What is required » Could you show each line of the records that contains the word "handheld"?

Stored data
....

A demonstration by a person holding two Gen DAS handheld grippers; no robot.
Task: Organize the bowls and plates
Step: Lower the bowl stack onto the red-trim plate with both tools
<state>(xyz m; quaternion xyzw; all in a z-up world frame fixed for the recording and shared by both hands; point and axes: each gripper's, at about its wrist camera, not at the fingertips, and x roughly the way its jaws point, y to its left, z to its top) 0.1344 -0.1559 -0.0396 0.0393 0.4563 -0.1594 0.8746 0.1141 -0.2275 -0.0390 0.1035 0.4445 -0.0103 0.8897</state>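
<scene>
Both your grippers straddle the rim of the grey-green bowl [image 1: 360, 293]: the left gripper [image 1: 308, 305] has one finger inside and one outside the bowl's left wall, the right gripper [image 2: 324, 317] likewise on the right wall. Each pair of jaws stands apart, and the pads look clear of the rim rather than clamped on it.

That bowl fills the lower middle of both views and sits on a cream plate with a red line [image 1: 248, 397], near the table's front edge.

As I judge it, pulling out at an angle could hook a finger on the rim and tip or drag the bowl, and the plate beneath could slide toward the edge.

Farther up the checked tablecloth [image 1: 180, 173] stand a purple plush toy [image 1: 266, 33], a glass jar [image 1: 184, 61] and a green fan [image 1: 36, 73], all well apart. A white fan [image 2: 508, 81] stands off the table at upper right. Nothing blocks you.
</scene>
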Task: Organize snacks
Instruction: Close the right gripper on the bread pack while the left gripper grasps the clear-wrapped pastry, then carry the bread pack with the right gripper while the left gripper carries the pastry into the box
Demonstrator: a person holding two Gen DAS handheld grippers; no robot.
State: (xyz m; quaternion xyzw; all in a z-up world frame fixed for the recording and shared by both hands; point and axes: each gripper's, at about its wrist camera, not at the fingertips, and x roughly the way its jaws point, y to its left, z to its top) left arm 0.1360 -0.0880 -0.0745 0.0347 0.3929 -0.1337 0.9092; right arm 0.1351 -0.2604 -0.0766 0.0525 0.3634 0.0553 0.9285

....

Answer »
A demonstration by a person holding two Gen DAS handheld grippers; no robot.
Demonstrator: a person holding two Gen DAS handheld grippers; no robot.

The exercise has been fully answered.